# Familiar: A Study In Data Analysis
Welcome to Familiar, a startup in the new market of blood transfusion!

Familiar has fallen into some tough times lately, so we’re hoping to help them make some insights about their product and help move the needle (so to speak).

The Familiar team has provided us with some data on lifespans for subscribers to two different packages, the Vein Pack and the Artery Pack!

In [22]:
import pandas as pd
from scipy.stats import ttest_1samp,ttest_ind,chi2_contingency
import numpy as np

In [5]:
lifespans = pd.read_csv('familiar_lifespan.csv')
iron = pd.read_csv('familiar_iron.csv')
lifespans.head()

Unnamed: 0,pack,lifespan
0,vein,76.25509
1,artery,76.404504
2,artery,75.952442
3,artery,76.923082
4,artery,73.771212


In [6]:
iron.head()

Unnamed: 0,pack,iron
0,vein,low
1,artery,normal
2,artery,normal
3,artery,normal
4,artery,high


# Finding 1
We’d like to find out if the average lifespan of a Vein Pack subscriber is significantly different from the average life expectancy of 73 years.

Null: The average lifespan of a Vein Pack subscriber is 73 years.

Alternative: The average lifespan of a Vein Pack subscriber is NOT 73 years.

In [18]:
vein_lifespan = lifespans.lifespan[lifespans.pack == 'vein']
print(np.mean(vein_lifespan))
# Running ttest for vein pack lifespan
tstat, pval = ttest_1samp(vein_lifespan, 73)
print(pval)

76.16901335636044
5.972157921433211e-07


which is equivalent to 0.000000597. This is much smaller than 0.05, so we conclude that the average lifespan of Vein Pack subscribers IS significantly different from 73 years.

# Finding 2
We’d like to find out if the average lifespan of a Vein Pack subscriber is significantly different from the average life expectancy for the Artery Pack.


Null: The average lifespan of a Vein Pack subscriber is equal to the average lifespan of an Artery Pack subscriber.

Alternative: The average lifespan of a Vein Pack subscriber is NOT equal to the average lifespan of an Artery Pack subscriber.

In [21]:
# Running ttest 
artery_lifespan = lifespans.lifespan[lifespans.pack == 'artery']
print(np.mean(artery_lifespan))
tstat,pval = ttest_ind(vein_lifespan,artery_lifespan)
print(pval)

74.87366223517039
0.05588883079070819


This is larger than 0.05, so we conclude that the average lifespan of Vein Pack subscribers not significantly different from the average lifespan of an Artery Pack subscriber.

# Finding3
# Side Effects: A Familiar Problem
The Familiar team has provided us with another dataset containing survey data about iron counts for our subscribers.
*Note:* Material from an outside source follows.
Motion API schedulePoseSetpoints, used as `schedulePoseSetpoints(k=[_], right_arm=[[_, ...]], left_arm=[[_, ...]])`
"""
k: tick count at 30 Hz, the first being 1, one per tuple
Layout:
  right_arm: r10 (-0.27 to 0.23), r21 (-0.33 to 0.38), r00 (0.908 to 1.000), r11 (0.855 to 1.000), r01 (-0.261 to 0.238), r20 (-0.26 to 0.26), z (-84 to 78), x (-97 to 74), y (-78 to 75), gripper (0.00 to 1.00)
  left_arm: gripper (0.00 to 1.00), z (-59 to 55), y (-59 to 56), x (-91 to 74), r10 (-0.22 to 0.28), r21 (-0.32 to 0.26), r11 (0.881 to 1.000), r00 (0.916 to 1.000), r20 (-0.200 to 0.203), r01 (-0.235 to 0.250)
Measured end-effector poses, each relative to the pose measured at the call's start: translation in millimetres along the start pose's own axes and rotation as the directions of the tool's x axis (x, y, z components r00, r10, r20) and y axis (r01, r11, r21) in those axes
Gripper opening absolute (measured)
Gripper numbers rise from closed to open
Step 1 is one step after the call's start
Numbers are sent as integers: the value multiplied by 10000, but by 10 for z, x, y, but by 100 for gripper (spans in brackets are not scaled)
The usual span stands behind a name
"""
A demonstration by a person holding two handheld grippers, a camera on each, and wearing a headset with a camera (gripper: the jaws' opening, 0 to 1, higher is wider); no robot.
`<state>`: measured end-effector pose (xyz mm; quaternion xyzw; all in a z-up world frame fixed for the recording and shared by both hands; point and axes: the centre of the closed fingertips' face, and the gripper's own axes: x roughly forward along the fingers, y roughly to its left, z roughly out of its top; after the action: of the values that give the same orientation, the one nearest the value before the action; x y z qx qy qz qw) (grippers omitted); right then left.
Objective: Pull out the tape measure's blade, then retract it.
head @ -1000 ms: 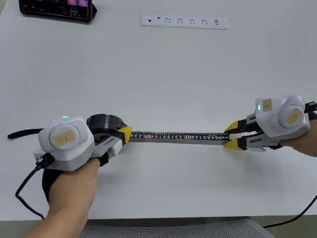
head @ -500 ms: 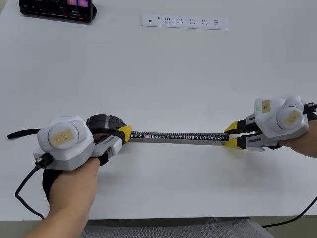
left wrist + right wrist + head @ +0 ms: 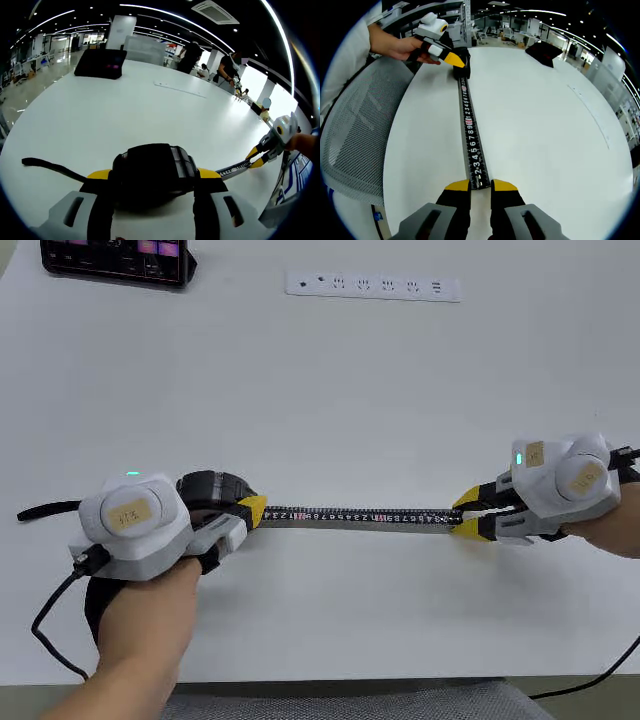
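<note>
The black tape measure case [image 3: 212,487] rests on the white table at the left, and my left gripper [image 3: 236,504] is shut on it. In the left gripper view the case [image 3: 152,162] sits between the yellow-tipped jaws of the left gripper [image 3: 153,175]. The dark numbered blade [image 3: 360,514] runs rightwards from the case, just above the table. My right gripper [image 3: 467,515] is shut on the blade's end. In the right gripper view the blade [image 3: 470,125] stretches from the right gripper [image 3: 480,186] to the far case [image 3: 463,70]. A black wrist strap [image 3: 50,167] trails from the case.
A white power strip [image 3: 372,284] lies at the back of the table [image 3: 330,390], and a black device [image 3: 118,258] stands at the back left. A grey mesh chair [image 3: 340,705] sits below the table's front edge. Cables hang from both grippers. People stand in the far background.
The right gripper's jaws have narrowed a little on the blade's end. The blade's length and the left gripper look much the same.
</note>
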<state>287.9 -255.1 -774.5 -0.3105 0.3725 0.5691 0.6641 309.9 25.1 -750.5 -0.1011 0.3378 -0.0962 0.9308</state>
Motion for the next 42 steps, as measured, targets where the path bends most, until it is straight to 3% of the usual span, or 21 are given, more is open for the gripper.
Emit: schedulePoseSetpoints(k=[17, 42], right_arm=[[26, 8, 10000, 10000, -26, -13, 20, 5, 3, 11], [309, -26, 9980, 9995, -308, 547, 351, 174, 36, 11]], left_arm=[[58, -16, 9, -11, -36, 21, 10000, 9998, -203, 36], [59, -18, 20, -13, -333, -310, 9990, 9993, -147, 328]])
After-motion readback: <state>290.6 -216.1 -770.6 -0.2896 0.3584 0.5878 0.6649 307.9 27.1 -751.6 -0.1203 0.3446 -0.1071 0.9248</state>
This data has been pre-processed to categorize iron counts as “low”, “normal”, and “high” for each subscriber. Familiar wants to be able to advise potential subscribers about possible side effects of these packs and whether they differ for the Vein vs. the Artery pack.

We’d like to find out if there is a significant association between which pack (Vein vs. Artery) someone subscribes to and their iron level.


Null: There is NOT an association between which pack (Vein vs. Artery) someone subscribes to and their iron level.

Alternative: There is an association between which pack (Vein vs. Artery) someone subscribes to and their iron level.

In [23]:
crosstab = pd.crosstab(iron.pack,iron.iron)
crosstab

iron,high,low,normal
pack,Unnamed: 1_level_1,Unnamed: 2_level_1,Unnamed: 3_level_1
artery,87,29,29
vein,20,140,40


In [24]:
chi2,pval,dof,expected = chi2_contingency(crosstab)
print(pval)

9.359749337433008e-25


which is equivalent to 0.000000000000000000000000936. This is smaller than 0.05, so we conclude that there IS a significant association between pack and iron level.